The intensification of work doesn’t seem to be making us richer, but it does appear to be making us sicker, by Sarah O’Connor in the FT
The proportion of employees who “strongly agree” their job requires that they work “very hard” increased from 30 per cent in 1992 to 46 per cent in 2017. The share who say they work to “tight deadlines” for at least three quarters of the time has increased from 53 per cent to 60 per cent. And the share who say they work at “very high speed” for at least three quarters of the time has swelled from 23 per cent to 45 per cent.

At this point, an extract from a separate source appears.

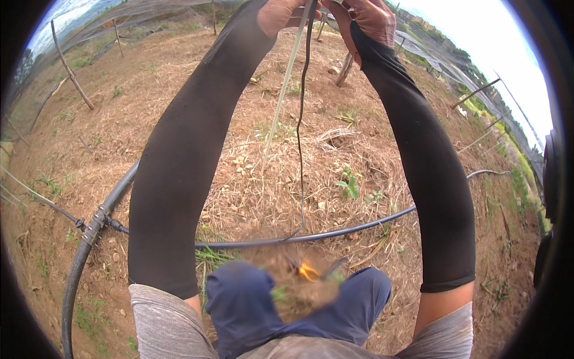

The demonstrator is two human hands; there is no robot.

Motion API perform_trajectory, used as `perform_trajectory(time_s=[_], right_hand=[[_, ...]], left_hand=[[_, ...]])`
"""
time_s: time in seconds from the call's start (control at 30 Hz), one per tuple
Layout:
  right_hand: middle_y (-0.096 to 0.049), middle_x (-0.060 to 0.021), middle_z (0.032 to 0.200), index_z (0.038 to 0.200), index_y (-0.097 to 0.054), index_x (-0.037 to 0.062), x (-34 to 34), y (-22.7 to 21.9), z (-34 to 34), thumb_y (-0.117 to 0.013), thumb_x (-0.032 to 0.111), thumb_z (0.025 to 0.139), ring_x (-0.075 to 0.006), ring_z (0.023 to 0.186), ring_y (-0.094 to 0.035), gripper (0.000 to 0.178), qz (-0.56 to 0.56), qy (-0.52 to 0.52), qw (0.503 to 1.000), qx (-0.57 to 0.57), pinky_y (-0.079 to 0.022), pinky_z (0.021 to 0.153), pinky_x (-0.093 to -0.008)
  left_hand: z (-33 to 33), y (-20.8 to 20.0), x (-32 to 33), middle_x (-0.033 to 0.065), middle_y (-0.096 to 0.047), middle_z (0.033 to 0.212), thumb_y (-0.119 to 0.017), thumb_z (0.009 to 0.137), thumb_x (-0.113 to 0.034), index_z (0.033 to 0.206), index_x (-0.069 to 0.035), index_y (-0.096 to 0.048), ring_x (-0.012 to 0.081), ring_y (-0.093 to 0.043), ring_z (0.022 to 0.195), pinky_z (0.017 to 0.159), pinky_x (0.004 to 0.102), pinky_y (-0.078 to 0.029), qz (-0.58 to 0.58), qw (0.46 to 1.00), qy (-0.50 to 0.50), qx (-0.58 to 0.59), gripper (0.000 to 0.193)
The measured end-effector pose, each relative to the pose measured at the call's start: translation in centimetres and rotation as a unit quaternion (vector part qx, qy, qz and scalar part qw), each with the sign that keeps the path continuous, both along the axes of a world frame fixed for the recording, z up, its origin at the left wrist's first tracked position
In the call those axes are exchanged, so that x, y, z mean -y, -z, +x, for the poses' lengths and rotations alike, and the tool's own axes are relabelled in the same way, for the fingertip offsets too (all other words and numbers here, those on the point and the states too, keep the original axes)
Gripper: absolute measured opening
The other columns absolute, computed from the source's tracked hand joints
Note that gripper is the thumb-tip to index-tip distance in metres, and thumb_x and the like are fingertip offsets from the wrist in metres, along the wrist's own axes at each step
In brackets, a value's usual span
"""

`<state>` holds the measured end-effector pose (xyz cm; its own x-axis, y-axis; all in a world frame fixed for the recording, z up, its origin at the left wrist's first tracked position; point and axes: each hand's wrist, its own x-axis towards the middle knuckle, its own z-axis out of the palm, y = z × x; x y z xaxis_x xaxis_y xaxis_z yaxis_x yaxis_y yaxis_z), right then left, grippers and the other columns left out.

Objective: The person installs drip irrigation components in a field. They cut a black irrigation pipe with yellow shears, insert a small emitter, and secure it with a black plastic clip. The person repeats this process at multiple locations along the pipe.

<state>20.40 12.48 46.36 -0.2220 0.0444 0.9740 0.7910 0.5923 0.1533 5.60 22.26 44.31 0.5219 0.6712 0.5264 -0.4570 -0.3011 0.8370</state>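
Observation:
Both my hands are raised close together at the top edge, which cuts off part of the fingers. My left hand [278, 17] is closed where a thin black tube [301, 113] and a pale, narrow strip [284, 90] run up to it. The tube hangs down in front of me to the black hose [311, 237] on the ground; the strip slants down to the left. Just right of them, my right hand [373, 25] has its fingers bent inward, and what lies between them is hidden. Black sleeves cover both forearms.
A thicker black pipe [73, 287] with a clamped fitting [94, 224] curves along the left. Between my knees lies a blurred orange-handled tool [308, 272]. Wooden posts [72, 75] and netting [430, 57] border the dry, straw-covered slope. A small green plant [349, 186] grows ahead.

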Motion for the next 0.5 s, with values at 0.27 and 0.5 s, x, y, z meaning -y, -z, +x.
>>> perform_trajectory(time_s=[0.27,0.5], right_hand=[[-0.055,-0.0066,0.072,0.079,-0.066,0.009,1.1,-2.0,0.6,-0.075,0.006,0.076,-0.0248,0.069,-0.061,0.009,0.08,0.076,0.981,0.157,-0.049,0.058,-0.0343],[-0.059,-0.0071,0.075,0.081,-0.068,0.0079,-0.1,-0.5,1.1,-0.072,0.01,0.08,-0.0233,0.072,-0.062,0.005,-0.036,0.066,0.995,0.066,-0.05,0.062,-0.0349]], left_hand=[[0.0,0.0,-0.1,0.0045,-0.071,0.088,-0.064,0.094,-0.029,0.105,-0.005,-0.07,0.0154,-0.068,0.075,0.069,0.0283,-0.055,0.012,1.0,0.003,0.001,0.027],[0.3,0.8,0.5,0.0055,-0.071,0.087,-0.063,0.095,-0.027,0.106,-0.004,-0.07,0.0162,-0.068,0.074,0.068,0.0282,-0.055,-0.003,1.0,-0.011,0.01,0.026]])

What is striking about this trend is that it’s happening to everyone. “It’s not just the Amazon production line person who’s had their work intensified, it’s the London commuter and the new solicitor,” says Francis Green, a professor at UCL who has studied the phenomenon for years. According to an analysis by the Resolution Foundation think-tank, just over two-thirds of employees in the top quarter of the pay ladder said they worked “under a great deal of tension” in 2017. The same was true for half of those in the bottom quarter for pay, but this latter group has experienced the biggest increase in tension since the 1990s. Studies have found work intensification among managers, nurses, aerospace workers, meat processing workers, schoolteachers, IT staff and carers. There is also evidence of work intensification in Europe and the US. …
A new study by academics Tom Hunt and Harry Pickard suggests that “working with high intensity” increases the likelihood of people reporting stress, depression and burnout. They are also more likely to work when sick. Data from the UK Health and Safety Executive shows that the proportion of people suffering from work-related stress, depression or anxiety was rising even before the pandemic hit.

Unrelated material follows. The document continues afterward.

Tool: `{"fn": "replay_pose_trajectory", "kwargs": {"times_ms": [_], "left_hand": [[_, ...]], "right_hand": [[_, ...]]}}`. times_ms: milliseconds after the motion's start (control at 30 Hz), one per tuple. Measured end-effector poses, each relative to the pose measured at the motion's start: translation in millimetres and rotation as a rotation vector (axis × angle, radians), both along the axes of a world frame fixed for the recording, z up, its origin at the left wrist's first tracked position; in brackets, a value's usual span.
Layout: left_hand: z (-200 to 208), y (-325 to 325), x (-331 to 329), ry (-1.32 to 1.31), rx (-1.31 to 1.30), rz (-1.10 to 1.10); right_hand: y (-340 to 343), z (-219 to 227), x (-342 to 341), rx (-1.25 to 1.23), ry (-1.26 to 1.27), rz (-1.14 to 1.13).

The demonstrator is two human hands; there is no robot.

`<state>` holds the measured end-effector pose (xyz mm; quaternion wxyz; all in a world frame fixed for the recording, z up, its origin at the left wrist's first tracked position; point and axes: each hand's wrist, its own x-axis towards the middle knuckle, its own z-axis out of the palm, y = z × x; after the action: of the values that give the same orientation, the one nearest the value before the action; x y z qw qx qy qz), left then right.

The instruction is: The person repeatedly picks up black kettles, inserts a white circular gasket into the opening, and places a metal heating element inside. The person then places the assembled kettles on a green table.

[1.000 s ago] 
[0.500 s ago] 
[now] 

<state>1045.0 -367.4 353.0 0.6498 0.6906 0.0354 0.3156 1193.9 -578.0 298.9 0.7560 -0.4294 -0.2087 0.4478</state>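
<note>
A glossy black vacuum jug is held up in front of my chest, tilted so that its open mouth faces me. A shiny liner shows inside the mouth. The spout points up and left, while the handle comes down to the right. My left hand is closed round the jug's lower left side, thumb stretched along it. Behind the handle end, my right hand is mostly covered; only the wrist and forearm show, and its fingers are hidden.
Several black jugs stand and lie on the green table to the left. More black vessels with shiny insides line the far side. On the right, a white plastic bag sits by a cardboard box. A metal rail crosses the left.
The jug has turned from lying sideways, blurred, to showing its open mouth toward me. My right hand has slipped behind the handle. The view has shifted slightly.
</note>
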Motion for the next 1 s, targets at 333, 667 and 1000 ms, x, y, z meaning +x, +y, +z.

Katelyn Jetelina: The next generation of COVID vaccines
One way to get ahead of the virus is to anticipate the dominant variant this winter, just like we do with the flu each year.
For flu, scientists meet annually to evaluate new circulating strains and determine if an updated vaccine formula is needed. … I agree that we adapt this process for COVID-19. But I can’t highlight enough how incredibly challenging this is right now. For several reasons:
SARS-CoV-2 is changing 4 times faster than the flu due to high transmission.
We have no idea how this virus will mutate. We haven’t had enough time to see ladder-like patterns, like we see with flu. We think Omicron will continue to mutate—there’s a 70% chance we will not have another Omicron-like event—but this is just an educated guess.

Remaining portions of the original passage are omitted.